Donald Trump says he would restart a controversial federal program that transfers surplus military equipment to local police departments, The Guardian reported Monday night:
During discussions at a fraternal order of police lodge in Akron, Trump was asked by one questioner if he would return "military equipment" to law enforcement, according to a pool reporter who observed the event.
"Yes, I would," said Trump, who added that the current situation facing law enforcement was "ridiculous."
President Obama issued an executive order last May banning the transfer of several categories of military surplus equipment, such as bayonets, grenade launchers, heavy machine guns, and tanks, from the Pentagon to local police departments under the federal government's 1033 program.

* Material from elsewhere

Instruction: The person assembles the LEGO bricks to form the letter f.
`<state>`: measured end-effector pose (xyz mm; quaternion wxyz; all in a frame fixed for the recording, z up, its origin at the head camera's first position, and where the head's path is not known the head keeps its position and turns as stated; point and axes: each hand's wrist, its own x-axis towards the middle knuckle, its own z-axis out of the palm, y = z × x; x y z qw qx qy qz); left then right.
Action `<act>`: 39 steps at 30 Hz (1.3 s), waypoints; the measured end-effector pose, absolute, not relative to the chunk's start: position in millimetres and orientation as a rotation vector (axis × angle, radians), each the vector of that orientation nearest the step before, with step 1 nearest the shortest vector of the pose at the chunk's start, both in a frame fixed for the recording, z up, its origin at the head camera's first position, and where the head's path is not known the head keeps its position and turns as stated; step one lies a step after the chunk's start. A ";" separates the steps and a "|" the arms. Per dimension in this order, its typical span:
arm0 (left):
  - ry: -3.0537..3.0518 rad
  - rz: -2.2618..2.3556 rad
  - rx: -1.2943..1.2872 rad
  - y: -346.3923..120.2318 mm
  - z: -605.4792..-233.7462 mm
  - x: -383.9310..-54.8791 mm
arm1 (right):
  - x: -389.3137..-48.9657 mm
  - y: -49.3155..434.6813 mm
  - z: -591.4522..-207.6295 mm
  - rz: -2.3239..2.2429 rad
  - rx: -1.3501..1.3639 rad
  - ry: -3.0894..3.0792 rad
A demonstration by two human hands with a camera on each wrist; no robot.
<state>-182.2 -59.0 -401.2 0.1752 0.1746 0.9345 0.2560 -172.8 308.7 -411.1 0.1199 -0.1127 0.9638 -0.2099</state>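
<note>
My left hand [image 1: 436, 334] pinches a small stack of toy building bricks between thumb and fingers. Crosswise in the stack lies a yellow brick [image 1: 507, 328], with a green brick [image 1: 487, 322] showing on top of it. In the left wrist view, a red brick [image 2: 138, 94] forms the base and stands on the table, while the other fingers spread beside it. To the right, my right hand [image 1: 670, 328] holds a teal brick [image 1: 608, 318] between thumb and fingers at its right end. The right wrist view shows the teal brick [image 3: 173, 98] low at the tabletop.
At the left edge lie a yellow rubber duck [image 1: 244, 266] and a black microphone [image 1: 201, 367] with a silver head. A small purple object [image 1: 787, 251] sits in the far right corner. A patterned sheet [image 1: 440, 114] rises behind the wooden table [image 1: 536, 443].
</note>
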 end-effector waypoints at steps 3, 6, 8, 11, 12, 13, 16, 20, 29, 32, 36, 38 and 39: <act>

The Obama administration came under a hail of criticism from Black Lives Matter and civil rights groups who said the 1033 program contributed heavily to the militarization of police on display during the protests in Ferguson, Missouri.
In a Fraternal Order of Police presidential candidate survey released last month, Trump also pledged to rescind the executive order, calling it an "excellent program that enhances community safety."
Trump has in recent months worked to frame himself as the "law and order" candidate, bashing the Obama administration's commutation efforts for putting "bad dudes" back on the street. "There is no compassion in tolerating lawless conduct," Trump said in a speech last Tuesday. "Crime and violence is an attack on the poor, and will never be accepted in a Trump Administration."
However, the White House is also now re-reviewing the 1033 program after meeting with law enforcement leaders in the wake of the fatal shootings of five police officers in Dallas. Law enforcement groups have been pressing the administration to revive the program, saying local police departments are now unable to afford vital equipment.
Jim Pasco, the executive director of the FOP, said he was "pleased" to hear Trump's comments. "We think the 1033 program is extraordinarily important to public safety and officer safety," Pasco said.
The Fraternal Order of Police state chapters will hold elections on September 16 to decide whether to endorse Trump, Clinton, or neither candidate in the upcoming presidential election.
As my colleague Anthony Fisher wrote, the 1033 program has transferred $2.2 billion worth of military equipment to local and state police since 2006, including:
- 7,091 trucks ($400.9 million); 625 mine-resistant vehicles (421.1 million); 471 helicopters ($158.3 million); 56 airplanes ($271.5 million); and 329 armored trucks and cars ($21.3 million)
- 83,122 M16/M14 rifles (5.56mm and 7.62mm) ($31.2 million); 8,198 pistols (.38 and .45 caliber) ($491,769); and 1,385 riot 12-gauge shotguns ($137,265)
- 18,299 night-vision sights, sniper scopes, binoculars, goggles, infrared and image magnifiers ($98.5 million); 5,518 infrared, articulated, panoramic and laser telescopes ($5.5 million)
- 866 mine detecting sets, marking kits, and probes ($3.3 million); 57 grenade launchers ($41,040)
- 5,638 bayonets ($307,769) and 36 swords and scabbards.
Pasco said he met with White House officials again Monday to discuss the issue and said "the president is committed to reviewing the program."
You can read more Reason coverage on the DoD's 1033 Program here.
Correction: An earlier version of this article incorrectly stated that President Obama's executive order halted the entire 1033 program. In fact, it only banned the transfer of some categories of surplus military equpment.